__EXERCISE__: Reproduce exactly the lines from the one containing "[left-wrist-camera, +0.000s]" through the last line of the data, both ends included.

__DATA EXCERPT__:
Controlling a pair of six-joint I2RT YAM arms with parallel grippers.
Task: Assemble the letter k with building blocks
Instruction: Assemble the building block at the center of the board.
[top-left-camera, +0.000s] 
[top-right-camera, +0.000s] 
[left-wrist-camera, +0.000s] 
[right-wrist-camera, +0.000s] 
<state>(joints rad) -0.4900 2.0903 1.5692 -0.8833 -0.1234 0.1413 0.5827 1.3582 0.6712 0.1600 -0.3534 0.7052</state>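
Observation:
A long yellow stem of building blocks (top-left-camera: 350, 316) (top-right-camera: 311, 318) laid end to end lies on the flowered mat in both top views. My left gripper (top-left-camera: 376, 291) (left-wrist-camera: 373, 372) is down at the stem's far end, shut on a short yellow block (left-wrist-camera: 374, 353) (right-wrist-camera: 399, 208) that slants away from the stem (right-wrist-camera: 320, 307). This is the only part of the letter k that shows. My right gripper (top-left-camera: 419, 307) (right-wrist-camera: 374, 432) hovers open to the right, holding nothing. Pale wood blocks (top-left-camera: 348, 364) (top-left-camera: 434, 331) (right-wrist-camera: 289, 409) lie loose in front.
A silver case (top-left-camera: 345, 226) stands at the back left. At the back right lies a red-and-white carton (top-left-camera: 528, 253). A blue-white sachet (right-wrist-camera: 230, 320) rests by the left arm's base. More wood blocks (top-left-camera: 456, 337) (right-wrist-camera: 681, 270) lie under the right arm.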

__RESPONSE__:
[left-wrist-camera, +0.000s] 
[right-wrist-camera, +0.000s] 
<state>(joints rad) -0.4900 2.0903 1.5692 -0.8833 -0.1234 0.1413 0.5827 1.3582 0.6712 0.1600 -0.3534 0.7052</state>
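Observation:
A long yellow stem of building blocks (top-left-camera: 350, 316) (top-right-camera: 311, 318) laid end to end lies on the flowered mat in both top views. My left gripper (top-left-camera: 376, 291) (left-wrist-camera: 373, 372) is down at the stem's far end, shut on a short yellow block (left-wrist-camera: 374, 353) (right-wrist-camera: 399, 208) that slants away from the stem (right-wrist-camera: 320, 307). This is the only part of the letter k that shows. My right gripper (top-left-camera: 419, 307) (right-wrist-camera: 374, 432) hovers open to the right, holding nothing. Pale wood blocks (top-left-camera: 348, 364) (top-left-camera: 434, 331) (right-wrist-camera: 289, 409) lie loose in front.
A silver case (top-left-camera: 345, 226) stands at the back left. At the back right lies a red-and-white carton (top-left-camera: 528, 253). A blue-white sachet (right-wrist-camera: 230, 320) rests by the left arm's base. More wood blocks (top-left-camera: 456, 337) (right-wrist-camera: 681, 270) lie under the right arm.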

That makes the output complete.